Honestly, since it’s just ground up rock you can’t really put too much. It’s just the more you add the sandier the soil will seem. I just figured it made sense to go on the slightly lighter side since you could always top dress with your meals later if they need more rather than end up on the heavy side again. But I put closer to twice as much as I suggested in my soil mix. So it would be about 8 cups but I wouldn’t really do more than 16.
 

myke

Well-Known Member
When I mix mine I follow the 4 cups per cuft rock dust.

If you could find some dry fertilizer like Dr Earth or Gaia,these have a good blend of inputs.Feather,bone,fish meals greensand basalt lime ect.

When testing clones in different mixes the 40/20/40 peat/compost/aeration did better then the 1/3,1/3,1/3 mixes.
 

m4s73r

Well-Known Member
Honestly, since it’s just ground up rock you can’t really put too much. It’s just the more you add the sandier the soil will seem. I just figured it made sense to go on the slightly lighter side since you could always top dress with your meals later if they need more rather than end up on the heavy side again. But I put closer to twice as much as I suggested in my soil mix. So it would be about 8 cups but I wouldn’t really do more than 16.
Not sure this is true anymore. I been seeing more and more reports of heavy metal increases with too much rock dust. I wouldnt go over 4 cups/cuft.
 

lakesidegrower

Well-Known Member
No matter what you use specifically, make sure it’s 1 part water retainer (like peat), 1 part high quality compost or ewc, 1 part drainage (perlite, pumice). Don’t swap the perlite for vermiculite / they are totally different / perlite creates pore space in the soil to promote oxygenation while vermiculite simply soaks up and holds water (much like peat)

Pay attention to the npk on the dry amendments you are using, look for a nice balance when it’s all put together. 4 cups of rock dust per cubic ft is bang on, then I roll with about 1-1/2 cup dry amendments per cuft, I also add activated biochar, and use perlite and ricehulls for drainage, a few other things as well like gypsum.

Let the soil ‘cook’ for at least 30 days and be careful on the bone and blood meals - they can be pretty hot right off the bat and I’d honestly cook for at least another couple of weeks of using any of that heavily. I’d even brew up a compost tea to water the soil with before you cook it.

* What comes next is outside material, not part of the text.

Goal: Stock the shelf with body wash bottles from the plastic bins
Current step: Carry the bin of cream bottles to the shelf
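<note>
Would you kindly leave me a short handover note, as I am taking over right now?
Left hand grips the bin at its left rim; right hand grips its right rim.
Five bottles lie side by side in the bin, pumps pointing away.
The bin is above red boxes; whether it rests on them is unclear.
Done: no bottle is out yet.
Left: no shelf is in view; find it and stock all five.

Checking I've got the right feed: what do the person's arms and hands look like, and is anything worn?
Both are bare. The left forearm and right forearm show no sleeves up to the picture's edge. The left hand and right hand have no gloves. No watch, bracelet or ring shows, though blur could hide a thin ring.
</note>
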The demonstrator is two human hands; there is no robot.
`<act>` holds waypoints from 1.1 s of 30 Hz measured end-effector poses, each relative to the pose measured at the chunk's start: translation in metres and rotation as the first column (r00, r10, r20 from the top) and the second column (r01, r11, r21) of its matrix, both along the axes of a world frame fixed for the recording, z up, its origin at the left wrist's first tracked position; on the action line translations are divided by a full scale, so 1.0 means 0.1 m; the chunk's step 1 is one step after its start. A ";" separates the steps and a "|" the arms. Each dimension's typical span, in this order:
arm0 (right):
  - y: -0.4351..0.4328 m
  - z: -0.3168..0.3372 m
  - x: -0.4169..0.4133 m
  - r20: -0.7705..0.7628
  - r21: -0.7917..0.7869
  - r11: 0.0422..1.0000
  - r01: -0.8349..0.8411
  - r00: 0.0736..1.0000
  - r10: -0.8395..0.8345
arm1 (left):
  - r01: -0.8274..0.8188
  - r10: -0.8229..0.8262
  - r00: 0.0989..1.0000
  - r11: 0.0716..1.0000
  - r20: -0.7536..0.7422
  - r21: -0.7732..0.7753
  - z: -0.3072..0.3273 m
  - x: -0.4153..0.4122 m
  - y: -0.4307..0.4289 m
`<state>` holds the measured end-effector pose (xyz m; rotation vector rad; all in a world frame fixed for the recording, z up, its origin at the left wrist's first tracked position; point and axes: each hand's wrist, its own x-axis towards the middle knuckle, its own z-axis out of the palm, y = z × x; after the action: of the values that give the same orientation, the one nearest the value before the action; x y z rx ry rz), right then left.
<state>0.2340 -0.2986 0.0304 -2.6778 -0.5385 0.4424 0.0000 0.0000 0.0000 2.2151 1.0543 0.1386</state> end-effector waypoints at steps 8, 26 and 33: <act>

Don’t add myco to the mix - this needs direct contact with the roots so it’s wasteful to just mix it in. You can sprinkle directly on the roots st transplant; at also water myco in every couple of weeks. Let me know if you have questions
 

flyawayclyde

Well-Known Member
I was going to use Bone & Blood meal exclusively for the fertilizer part of all this, plus the Alfalfa & Kelp meals.
Also was going to let this COOK together for 6 weeks minimum. Was going to shoot for using it the 2nd week of December.